Step 3: Skills and commitment
• Role specific questions
• How to questions
• Scenario questions
• How do you handle communication?
Avoiding mistake #2 can put you on a path towards hiring reliable, skilled, and affordable workers that fit your business needs.
Mistake #3: Hiring the Cheapest Workers and Hoping For the Best
As you begin your search for the best online worker, you are ultimately thinking…
I wonder what the cheapest hourly rate is that I can get for the worker that I need.
You’ve read about outsourcing and you’ve heard that some business owners have hired workers as low as $3.00/hour. You dream to yourself…
Wow! What if I could get $3.00/hour? That would cut my costs by 4 times!
You begin to imagine the impact that an hourly rate that low could have on your bottom line and you become fixated on getting that rate.
Welp…join the club!
Everyone wants to pay the lowest rate possible, but unfortunately it also tends to come with poor quality of work, lower expertise, and infrequent communication.
Mistake #3 is trying to hire the cheapest online worker possible simply for the goal of the financial gain.
Again, we tried this when we first started outsourcing and we paid the price. Although these online workers cost the lowest on the Internet, there are many hidden flaws. Here are a few…
The Hidden Flaws of the Cheapest Workers
1. Poor communication
Their English is not as good as other online workers, making it more difficult to onboard and manage them. They are not as communicative as you need when running your business.
2. Poor internet
A factor many don’t consider…poor or slow internet connection. This factor can impact a worker’s ability to get your company’s work done.
3. Overworked
For lower pay rates, workers tend to attempt to work absurd amounts of hours to make enough money to support their lifestyle. Working over 12 hour days can lead to mistakes quite quickly.
4. Disappearances
It’s not uncommon for lower level workers to disappear without ever resurfacing.

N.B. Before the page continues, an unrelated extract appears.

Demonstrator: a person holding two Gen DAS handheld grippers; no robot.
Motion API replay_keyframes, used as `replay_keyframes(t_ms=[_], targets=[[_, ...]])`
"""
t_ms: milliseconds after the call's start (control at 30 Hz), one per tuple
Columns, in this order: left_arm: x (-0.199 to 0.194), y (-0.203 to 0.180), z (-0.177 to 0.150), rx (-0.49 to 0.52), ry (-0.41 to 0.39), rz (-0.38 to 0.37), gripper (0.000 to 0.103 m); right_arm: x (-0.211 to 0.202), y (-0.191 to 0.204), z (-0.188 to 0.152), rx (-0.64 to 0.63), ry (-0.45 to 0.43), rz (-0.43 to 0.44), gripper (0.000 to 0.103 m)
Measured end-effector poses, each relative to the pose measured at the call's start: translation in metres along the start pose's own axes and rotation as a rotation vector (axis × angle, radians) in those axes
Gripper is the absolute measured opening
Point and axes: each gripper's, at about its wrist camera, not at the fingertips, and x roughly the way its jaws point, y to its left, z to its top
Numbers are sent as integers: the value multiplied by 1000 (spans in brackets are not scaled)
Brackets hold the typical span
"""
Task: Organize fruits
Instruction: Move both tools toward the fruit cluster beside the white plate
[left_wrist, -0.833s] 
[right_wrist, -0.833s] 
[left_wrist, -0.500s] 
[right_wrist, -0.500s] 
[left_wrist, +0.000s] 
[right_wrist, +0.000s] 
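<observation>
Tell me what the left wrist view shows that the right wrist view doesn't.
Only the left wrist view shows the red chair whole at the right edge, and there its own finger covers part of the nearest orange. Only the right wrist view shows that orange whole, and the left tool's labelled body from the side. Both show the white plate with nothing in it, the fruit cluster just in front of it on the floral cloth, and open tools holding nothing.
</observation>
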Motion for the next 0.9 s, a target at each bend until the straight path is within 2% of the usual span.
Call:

5. Multiple workers on 1 account
From time to time, you will run into funky situations when trying to hire online workers at the lowest rates. One that has become more common is one worker taking the project, but outsourcing the tasks to someone else.
Paying the extra $1 to $2 per hour is worth the increase in quality and reliability that you receive from the workers.
Look past the hourly rate and focus on finding the best possible worker that is always going to be there for you and your business.
Mistake #4: Not Setting Clear Expectations in the Beginning
You have now found the right online worker to hire and you are ready to get started! You’re super excited and so you jump right into onboarding and testing them in the role.
A week goes by and you are confident that they can perform the task on their own. You meet with the new worker one more time and you say…
This has been a great week. I feel like you really understand the process and I would like you to begin performing this task every day going forward.
The worker replies…
Of course. Thank you sir.
You leave the meeting thinking that everything is dandy. You don’t have to perform that task anymore and so you move onto another area of your business that you can grow.
Time starts flying by with your new focus and two weeks later you realize that you haven’t chatted with new workers since you let him go on his own.
In the worst-case scenario, you go to check in on his work and you realize it has been done incorrectly for the past two weeks. That would be a disaster! You lose it and immediately fire the online worker. The task ends up back on your plate.
In the best-case scenario, you check back in on the worker and there are only tiny mistakes that are being made. Overall, the task is being handled. You meet with the worker and correct the errors so that they don’t happen again. You hurry back to your growth projects.
In either scenario, you have committed mistake #4 of outsourcing…you didn’t set clear expectations from the start.
You have to remember that online workers are hired by tens to hundreds of different businesses every year. Because of the large variety, every client has different rules and expectations for workers.
As an online worker, you very much depend on the instructions from the client on what they expect and how certain situations should be handled.
At FreeeUp, we have 15 pages of Marketplace Worker Guidelines that outline the expectations in all situations so that there is no gray area. We’re also extremely accessible so that workers can ask questions when they are confused.
Workers know that when we give them a new client, they are expected to ask what the client expects of them while working together. Not all workers have this discipline leaving the work of setting guidelines up to you.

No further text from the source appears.